— María de Jesús Cisneros sostiene que las priístas Pilar Vadillo Ruiz y Rosaura Rodríguez Carrillo la hicieron objeto de maltrato
— «Me decían vieja loca, se burlaban y hacían vacío en mis intervenciones», asegura
— Niega que sus colaboradores le quitaran la tercera parte de su salario
Rogelio Agustín
La ex diputada local por MORENA, María de Jesús Cisneros Martínez rechazó que haya sido víctima de violencia por parte de su equipo de trabajo en la 61 Legislatura guerrerense, lejos de eso, manifestó que quienes le hicieron «bullyng» parlamentario fueron las priístas Piñar Vadillo Ruiz y Rosaura Rodríguez Carrillo.
Durante la sesión del martes 3 de marzo, la diputada local del tricolor, Pilar Vadillo sostuvo que la ex diputada Cisneros Martínez fue objeto de violencia política por parte de su equipo de trabajo, particularmente del ex diputado federal Rubén Cayetano García.
La también secretaria general del Comité Directivo Estatal (CDE) del PRI aseguró que a Cisneros Martínez solo cobraba la tercera parte de su salario, ya que el resto se lo quitaba su equipo de trabajo.
Este viernes 6 de marzo, la ex diputada aludida buscó a los medios de comunicación para dar a conocer su versión y con ello, desmintió lo dicho en tribuna por quien fuera su compañera de legislatura.

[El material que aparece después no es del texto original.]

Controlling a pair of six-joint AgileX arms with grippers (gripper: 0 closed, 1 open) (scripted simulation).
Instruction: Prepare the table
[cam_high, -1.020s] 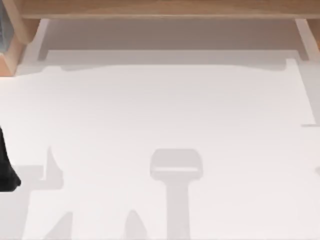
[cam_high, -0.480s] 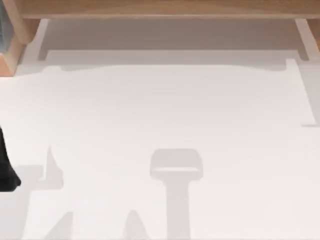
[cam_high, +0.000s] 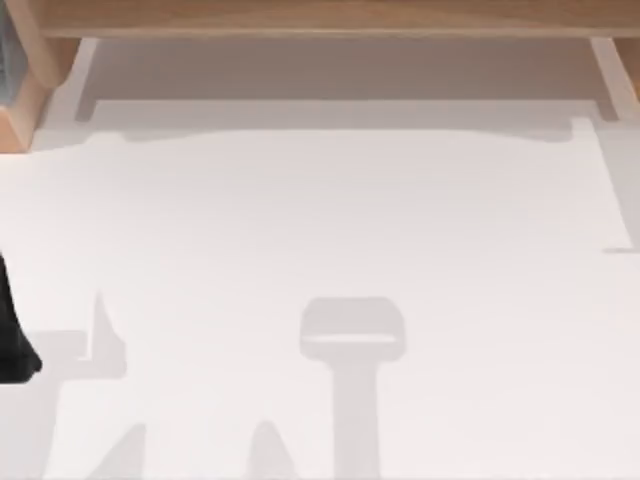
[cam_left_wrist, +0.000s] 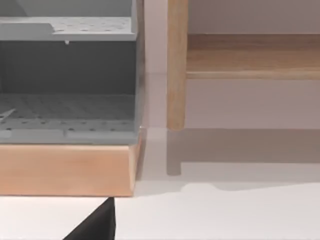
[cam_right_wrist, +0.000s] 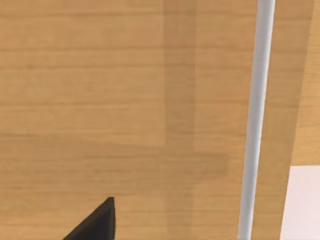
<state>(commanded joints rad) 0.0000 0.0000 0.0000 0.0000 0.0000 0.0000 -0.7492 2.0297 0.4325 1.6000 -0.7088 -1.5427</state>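
White counter with wooden frame, three views.
Top view: the large, plain white counter (cam_high: 340, 220) spans nearly the whole view below a light-brown wooden frame (cam_high: 320, 18); the left arm (cam_high: 12, 335) sits at the left edge. Left wrist view: grey perforated rack (cam_left_wrist: 67, 75) on a wooden base (cam_left_wrist: 67, 169), beside a wooden post (cam_left_wrist: 177, 65). Right wrist view: wood-grain surface (cam_right_wrist: 100, 100), pale grey rod (cam_right_wrist: 256, 120). Finger state: cannot tell.

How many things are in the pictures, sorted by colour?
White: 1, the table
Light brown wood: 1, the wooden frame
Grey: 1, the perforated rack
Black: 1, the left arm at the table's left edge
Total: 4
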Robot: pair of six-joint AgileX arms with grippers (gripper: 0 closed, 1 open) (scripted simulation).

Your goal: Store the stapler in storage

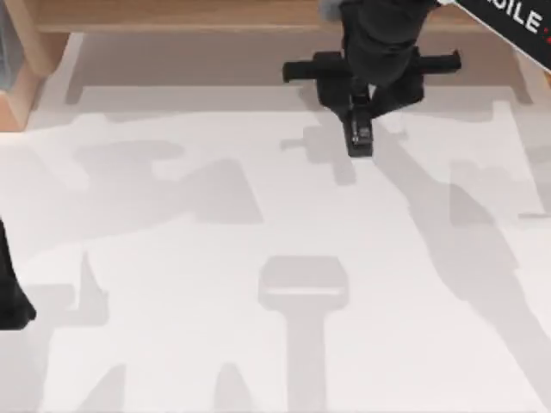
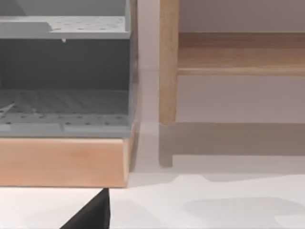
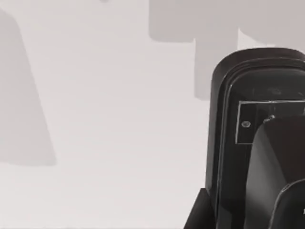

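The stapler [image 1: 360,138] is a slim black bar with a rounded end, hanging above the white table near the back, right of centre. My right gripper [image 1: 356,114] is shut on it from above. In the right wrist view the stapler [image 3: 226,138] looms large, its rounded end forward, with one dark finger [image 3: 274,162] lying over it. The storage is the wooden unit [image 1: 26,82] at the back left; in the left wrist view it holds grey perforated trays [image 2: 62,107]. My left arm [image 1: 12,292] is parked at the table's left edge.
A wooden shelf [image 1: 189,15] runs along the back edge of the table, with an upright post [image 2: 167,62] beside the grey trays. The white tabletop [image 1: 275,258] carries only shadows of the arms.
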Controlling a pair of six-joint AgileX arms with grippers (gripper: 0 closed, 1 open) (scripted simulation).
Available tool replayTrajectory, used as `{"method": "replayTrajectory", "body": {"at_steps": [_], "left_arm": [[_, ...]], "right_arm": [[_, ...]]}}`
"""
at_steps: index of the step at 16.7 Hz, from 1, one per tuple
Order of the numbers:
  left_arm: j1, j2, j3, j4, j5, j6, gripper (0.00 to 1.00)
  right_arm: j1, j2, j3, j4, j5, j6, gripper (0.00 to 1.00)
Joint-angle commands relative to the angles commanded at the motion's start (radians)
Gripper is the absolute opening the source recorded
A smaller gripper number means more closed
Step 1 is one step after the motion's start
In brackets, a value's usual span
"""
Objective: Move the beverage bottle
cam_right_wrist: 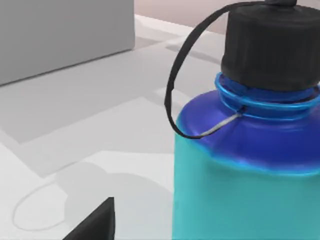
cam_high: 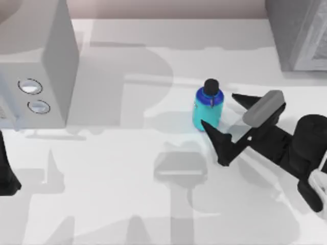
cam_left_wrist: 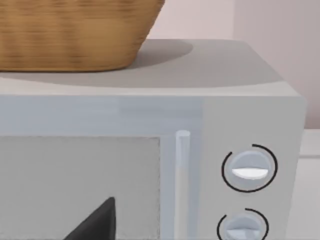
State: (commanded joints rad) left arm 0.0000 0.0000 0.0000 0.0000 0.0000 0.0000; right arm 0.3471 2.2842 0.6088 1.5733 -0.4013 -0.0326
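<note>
1. The beverage bottle (cam_high: 208,109) stands upright on the table, well right of the microwave (cam_high: 38,66).
2. The right gripper (cam_high: 222,120), jaws spread, sits just beside it, right of it.
3. Likely rigid, light, smooth-walled: grasp the cyan body below the shoulder, not the cap.
4. The left arm (cam_high: 6,173) is parked below the microwave.

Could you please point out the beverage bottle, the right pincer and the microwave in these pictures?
beverage bottle (cam_high: 207,111): top view, on its cyan body.
right pincer (cam_high: 225,115): top view, midway between its open black fingertips, beside the bottle.
microwave (cam_left_wrist: 240,75): left wrist view, on its grey top panel.
</note>
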Motion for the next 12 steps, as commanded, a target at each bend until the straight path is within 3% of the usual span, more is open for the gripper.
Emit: {"method": "replayTrajectory", "body": {"at_steps": [5, 10, 12], "left_arm": [[0.000, 0.000, 0.000, 0.000, 0.000, 0.000, 1.00], [0.000, 0.000, 0.000, 0.000, 0.000, 0.000, 1.00], [0.000, 0.000, 0.000, 0.000, 0.000, 0.000, 1.00]], "right_arm": [[0.063, 0.052, 0.182, -0.128, 0.064, 0.007, 1.00], [0.068, 0.055, 0.191, -0.136, 0.068, 0.007, 1.00], [0.068, 0.055, 0.191, -0.136, 0.068, 0.007, 0.85]]}}
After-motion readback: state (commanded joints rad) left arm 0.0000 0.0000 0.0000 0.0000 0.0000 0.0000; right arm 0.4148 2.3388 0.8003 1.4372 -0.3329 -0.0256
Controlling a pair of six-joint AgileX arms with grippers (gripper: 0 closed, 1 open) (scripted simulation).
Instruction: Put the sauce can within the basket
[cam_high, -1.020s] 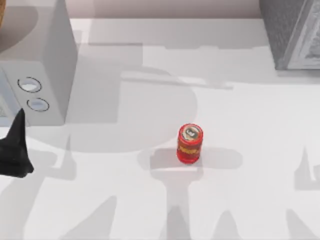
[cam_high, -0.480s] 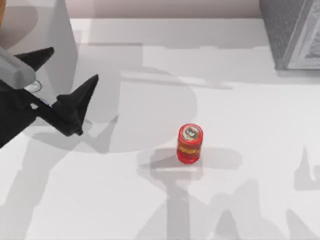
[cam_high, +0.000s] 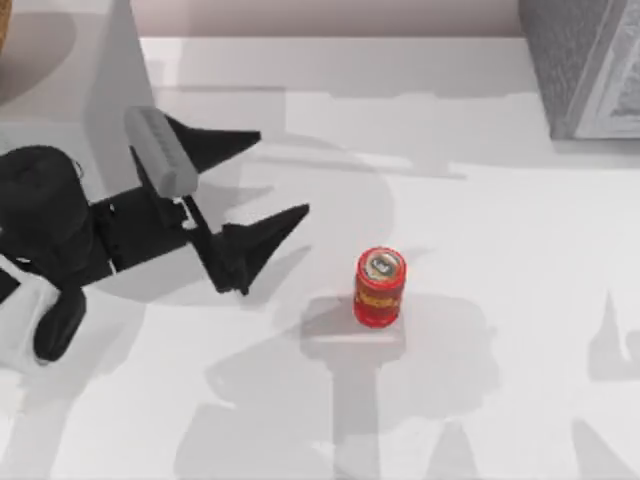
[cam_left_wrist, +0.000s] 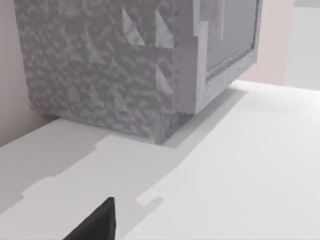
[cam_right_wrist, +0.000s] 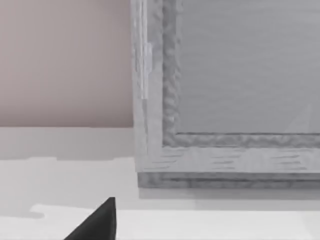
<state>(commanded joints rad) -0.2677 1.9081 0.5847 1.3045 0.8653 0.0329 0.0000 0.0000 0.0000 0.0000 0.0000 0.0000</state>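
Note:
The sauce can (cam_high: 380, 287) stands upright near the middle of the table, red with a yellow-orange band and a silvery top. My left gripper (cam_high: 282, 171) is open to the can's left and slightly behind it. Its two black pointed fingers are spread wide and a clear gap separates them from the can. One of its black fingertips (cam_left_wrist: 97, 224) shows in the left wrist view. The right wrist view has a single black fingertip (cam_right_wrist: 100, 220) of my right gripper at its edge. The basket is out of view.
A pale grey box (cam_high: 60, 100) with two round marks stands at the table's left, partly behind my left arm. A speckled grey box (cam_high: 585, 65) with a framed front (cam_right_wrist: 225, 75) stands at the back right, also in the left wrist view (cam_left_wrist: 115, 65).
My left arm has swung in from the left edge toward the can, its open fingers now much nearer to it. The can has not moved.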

«Miente», dijo de primera instancia.
Luego, señaló que la violencia política que sufrió fue de parte del PRI, particularmente de dos diputadas; Pilar Vadillo y Rosaura Rodríguez Carrillo.
«Me llamaban pinche vieja loca y fanática de Andrés Manuel López Obrador», aseguró.
Agregó: «Ya se olvidó de sus burlas y agresiones verbales que me hicieron porque estaba sola ante su gran mayoría, porque creían que serían mayoría toda la vida, creen que el pueblo ya se olvidó cuando me presionaban para votar a sus decisiones en contra del pueblo de Guerrero y del presupuesto para que saliera por unanimidad».
Sostuvo además, que durante las glosas de los informes de gobierno le «rogaban» para que no interviniera y en consecuencia, no incomodara a los integrantes del gabinete en sus comparecencias.
Rechazó que le hayan quitado su salario, aunque sí admitió que una tercera parte lo depositaba a la cuenta de un plantel de las universidades populares creadas en la Ciudad de México.
La diputada María de Jesus Cisneros reconoció que sí sufrió bullyng en su paso por el Congreso, pero aclaró que dicho maltrato llegó del PRI y particularmente de dos mujeres.
Así, rechazó que en algún momento haya existido una expresión de empatía hacia ella, lo que se confirma con el hecho de que la excluyeran de la integración de comisiones.